▶ [What you need to do]:
Copy word for word, please, the lines of the entries below running from the one containing "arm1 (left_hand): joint" to the one containing "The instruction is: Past", both ends included.

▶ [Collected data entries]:
-- -- --
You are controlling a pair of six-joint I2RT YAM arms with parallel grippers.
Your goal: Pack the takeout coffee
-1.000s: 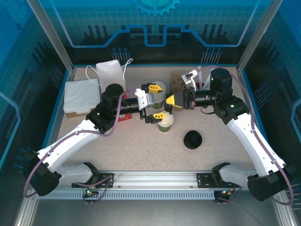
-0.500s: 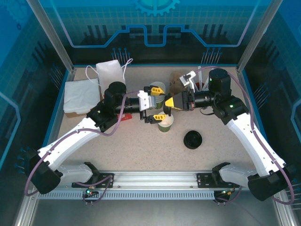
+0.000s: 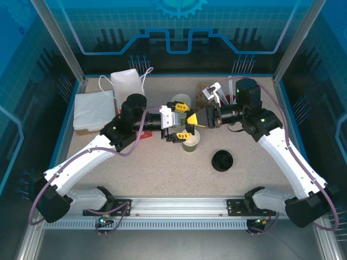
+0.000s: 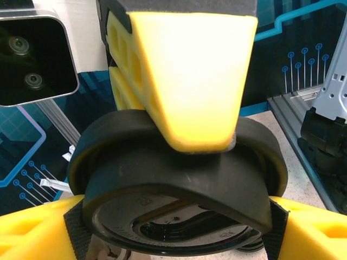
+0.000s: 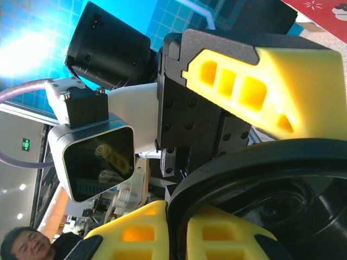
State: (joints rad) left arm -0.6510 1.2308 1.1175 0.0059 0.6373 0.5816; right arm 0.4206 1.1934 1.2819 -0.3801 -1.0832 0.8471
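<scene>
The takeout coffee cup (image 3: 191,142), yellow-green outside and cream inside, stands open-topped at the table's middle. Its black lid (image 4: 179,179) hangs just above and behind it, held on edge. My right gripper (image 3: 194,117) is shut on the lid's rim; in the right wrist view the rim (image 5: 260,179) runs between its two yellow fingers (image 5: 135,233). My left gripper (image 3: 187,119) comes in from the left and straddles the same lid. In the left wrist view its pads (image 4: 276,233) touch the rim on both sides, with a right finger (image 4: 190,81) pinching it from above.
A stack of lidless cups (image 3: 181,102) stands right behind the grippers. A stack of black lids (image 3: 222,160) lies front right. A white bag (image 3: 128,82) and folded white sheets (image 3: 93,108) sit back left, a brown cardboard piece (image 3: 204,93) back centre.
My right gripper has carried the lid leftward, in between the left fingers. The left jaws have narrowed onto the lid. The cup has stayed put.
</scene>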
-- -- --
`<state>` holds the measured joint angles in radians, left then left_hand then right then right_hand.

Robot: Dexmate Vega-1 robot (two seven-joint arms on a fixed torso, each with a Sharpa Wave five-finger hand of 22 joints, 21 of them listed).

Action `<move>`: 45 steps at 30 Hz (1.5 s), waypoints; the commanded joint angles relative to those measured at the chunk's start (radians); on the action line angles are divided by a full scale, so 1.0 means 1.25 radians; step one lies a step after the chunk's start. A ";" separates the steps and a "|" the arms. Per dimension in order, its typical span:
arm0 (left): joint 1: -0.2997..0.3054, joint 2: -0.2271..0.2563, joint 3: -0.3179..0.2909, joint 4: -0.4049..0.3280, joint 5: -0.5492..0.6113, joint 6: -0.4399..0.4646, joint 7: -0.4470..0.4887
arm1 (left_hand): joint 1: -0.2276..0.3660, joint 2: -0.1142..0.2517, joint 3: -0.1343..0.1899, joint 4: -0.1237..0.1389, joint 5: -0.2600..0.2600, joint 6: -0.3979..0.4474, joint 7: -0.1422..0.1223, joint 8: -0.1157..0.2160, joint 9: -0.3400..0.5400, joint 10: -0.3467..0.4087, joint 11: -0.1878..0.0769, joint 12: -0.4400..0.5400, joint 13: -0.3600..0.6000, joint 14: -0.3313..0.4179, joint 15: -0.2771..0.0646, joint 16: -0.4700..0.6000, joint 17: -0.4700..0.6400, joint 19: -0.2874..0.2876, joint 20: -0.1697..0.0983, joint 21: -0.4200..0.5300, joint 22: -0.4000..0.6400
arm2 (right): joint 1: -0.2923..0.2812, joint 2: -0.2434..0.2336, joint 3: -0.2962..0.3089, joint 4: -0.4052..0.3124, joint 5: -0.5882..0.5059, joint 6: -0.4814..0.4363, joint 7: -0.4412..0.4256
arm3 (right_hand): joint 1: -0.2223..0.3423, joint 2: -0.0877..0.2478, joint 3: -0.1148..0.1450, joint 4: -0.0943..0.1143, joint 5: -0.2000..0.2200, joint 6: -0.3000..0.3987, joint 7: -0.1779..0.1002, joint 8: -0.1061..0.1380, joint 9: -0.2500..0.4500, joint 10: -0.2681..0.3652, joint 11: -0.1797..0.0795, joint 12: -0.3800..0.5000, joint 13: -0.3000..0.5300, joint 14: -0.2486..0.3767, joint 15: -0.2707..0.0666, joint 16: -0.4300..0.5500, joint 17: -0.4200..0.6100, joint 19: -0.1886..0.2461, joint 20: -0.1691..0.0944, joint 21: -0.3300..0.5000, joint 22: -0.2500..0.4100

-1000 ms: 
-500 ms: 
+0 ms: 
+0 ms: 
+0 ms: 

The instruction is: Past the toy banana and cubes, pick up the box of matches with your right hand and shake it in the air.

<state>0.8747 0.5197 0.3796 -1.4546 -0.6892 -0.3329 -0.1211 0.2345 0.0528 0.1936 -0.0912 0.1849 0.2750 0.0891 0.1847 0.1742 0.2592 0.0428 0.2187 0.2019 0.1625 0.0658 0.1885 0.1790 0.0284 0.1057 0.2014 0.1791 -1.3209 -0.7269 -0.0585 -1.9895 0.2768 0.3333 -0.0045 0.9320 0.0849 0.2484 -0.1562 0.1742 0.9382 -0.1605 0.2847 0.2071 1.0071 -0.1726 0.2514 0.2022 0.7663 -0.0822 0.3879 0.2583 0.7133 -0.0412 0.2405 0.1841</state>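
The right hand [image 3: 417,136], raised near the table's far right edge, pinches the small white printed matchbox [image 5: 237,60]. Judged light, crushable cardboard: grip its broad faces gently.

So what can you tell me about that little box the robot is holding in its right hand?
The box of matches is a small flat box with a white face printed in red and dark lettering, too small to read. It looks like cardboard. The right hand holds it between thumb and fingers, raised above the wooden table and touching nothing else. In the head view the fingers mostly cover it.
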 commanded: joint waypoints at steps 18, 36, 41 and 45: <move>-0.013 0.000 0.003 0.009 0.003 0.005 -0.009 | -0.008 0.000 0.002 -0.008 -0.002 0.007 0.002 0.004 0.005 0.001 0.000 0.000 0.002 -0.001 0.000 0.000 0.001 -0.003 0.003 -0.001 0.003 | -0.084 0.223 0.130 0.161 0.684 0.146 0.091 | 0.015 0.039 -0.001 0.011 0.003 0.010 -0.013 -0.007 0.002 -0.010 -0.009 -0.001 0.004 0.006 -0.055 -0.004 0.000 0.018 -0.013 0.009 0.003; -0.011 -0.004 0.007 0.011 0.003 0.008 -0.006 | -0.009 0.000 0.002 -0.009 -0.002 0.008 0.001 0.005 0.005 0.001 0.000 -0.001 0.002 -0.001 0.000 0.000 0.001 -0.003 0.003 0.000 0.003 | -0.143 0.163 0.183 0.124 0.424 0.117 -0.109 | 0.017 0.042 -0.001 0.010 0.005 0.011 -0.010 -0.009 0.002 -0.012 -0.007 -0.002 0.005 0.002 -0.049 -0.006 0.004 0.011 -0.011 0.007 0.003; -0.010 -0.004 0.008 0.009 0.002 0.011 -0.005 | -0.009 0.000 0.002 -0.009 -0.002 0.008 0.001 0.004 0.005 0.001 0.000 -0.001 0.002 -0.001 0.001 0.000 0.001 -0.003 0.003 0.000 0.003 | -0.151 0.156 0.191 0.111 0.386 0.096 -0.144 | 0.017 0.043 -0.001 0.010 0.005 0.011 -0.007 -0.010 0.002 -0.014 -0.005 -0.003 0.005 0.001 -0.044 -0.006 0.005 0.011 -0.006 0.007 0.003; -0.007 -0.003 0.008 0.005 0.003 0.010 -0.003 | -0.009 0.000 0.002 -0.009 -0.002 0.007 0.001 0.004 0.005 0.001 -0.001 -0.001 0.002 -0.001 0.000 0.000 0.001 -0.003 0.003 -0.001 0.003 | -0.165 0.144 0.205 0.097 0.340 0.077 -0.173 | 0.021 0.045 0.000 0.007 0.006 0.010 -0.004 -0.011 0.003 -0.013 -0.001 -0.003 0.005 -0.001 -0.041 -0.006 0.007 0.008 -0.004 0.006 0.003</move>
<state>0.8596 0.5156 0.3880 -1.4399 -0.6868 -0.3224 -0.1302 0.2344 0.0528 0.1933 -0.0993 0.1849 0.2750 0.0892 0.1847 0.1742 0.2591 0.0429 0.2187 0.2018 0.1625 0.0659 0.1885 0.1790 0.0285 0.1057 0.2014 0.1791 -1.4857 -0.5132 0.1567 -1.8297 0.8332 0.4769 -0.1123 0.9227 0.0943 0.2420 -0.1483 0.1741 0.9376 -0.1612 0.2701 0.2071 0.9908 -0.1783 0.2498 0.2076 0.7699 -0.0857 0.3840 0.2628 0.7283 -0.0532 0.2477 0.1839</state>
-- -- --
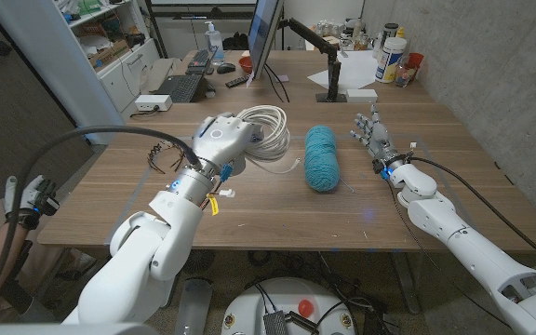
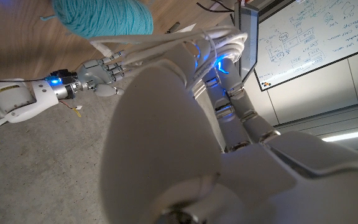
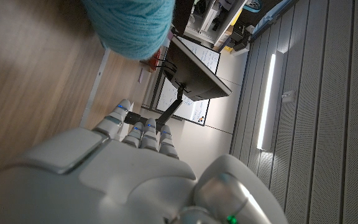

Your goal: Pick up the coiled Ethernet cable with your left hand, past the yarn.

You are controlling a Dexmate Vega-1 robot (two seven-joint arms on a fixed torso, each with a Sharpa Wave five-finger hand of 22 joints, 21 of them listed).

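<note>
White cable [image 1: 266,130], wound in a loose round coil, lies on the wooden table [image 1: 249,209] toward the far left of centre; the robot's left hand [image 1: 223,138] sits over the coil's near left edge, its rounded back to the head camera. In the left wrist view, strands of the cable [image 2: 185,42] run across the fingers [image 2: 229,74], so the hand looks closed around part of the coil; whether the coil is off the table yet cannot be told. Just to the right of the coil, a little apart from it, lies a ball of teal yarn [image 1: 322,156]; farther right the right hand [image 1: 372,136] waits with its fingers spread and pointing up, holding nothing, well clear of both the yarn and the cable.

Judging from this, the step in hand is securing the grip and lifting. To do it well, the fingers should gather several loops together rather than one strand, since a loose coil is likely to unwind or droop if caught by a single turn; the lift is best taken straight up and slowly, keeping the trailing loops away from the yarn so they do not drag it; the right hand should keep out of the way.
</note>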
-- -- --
▶ [Result for this task]:
arm1 (left_hand): joint 1: -0.2276..0.3660, joint 2: -0.1142..0.2517, joint 3: -0.1343..0.1899, joint 4: -0.1237..0.1389, joint 5: -0.2600..0.2600, joint 6: -0.3979..0.4474, joint 7: -0.1422..0.1223, joint 8: -0.1157..0.2160, joint 9: -0.3400..0.5400, joint 10: -0.3467..0.4087, joint 11: -0.1878..0.0769, joint 12: -0.4400..0.5400, joint 13: -0.3600..0.6000, joint 14: -0.3313..0.4179, joint 15: -0.2771..0.0646, joint 16: -0.4700..0.6000, joint 17: -0.4700..0.6400, joint 19: -0.2874..0.2876, joint 20: -0.1697..0.0983, joint 21: -0.4200..0.5300, joint 22: -0.4000..0.6400
arm2 (right): joint 1: -0.2923..0.2812, joint 2: -0.2434..0.2336, joint 3: -0.2962..0.3089, joint 4: -0.4052..0.3124, joint 5: -0.5882..0.5059, joint 6: -0.4814..0.4363, joint 7: -0.4412..0.4256
arm3 (right_hand): joint 1: -0.2223..0.3423, joint 2: -0.0877..0.2478, joint 3: -0.1148..0.1450, joint 4: -0.0943..0.1143, joint 5: -0.2000..0.2200, joint 6: -0.3000..0.3987, joint 7: -0.1779..0.1002, joint 8: -0.1061..0.1380, joint 9: -0.2500..0.4500, joint 10: -0.2681..0.3652, joint 11: -0.1797..0.0795, joint 12: -0.3800..0.5000, joint 13: -0.3000..0.5300, joint 14: -0.2486..0.3767, joint 15: -0.2707..0.0666, joint 16: -0.4300..0.5500, joint 17: -0.4200..0.6100, joint 19: -0.1886..0.2461, joint 20: -0.1691..0.0944, joint 21: -0.3300..0.5000, joint 22: -0.2500..0.4100

-1000 ms: 
-500 ms: 
+0 ms: 
+0 ms: 
+0 ms: 

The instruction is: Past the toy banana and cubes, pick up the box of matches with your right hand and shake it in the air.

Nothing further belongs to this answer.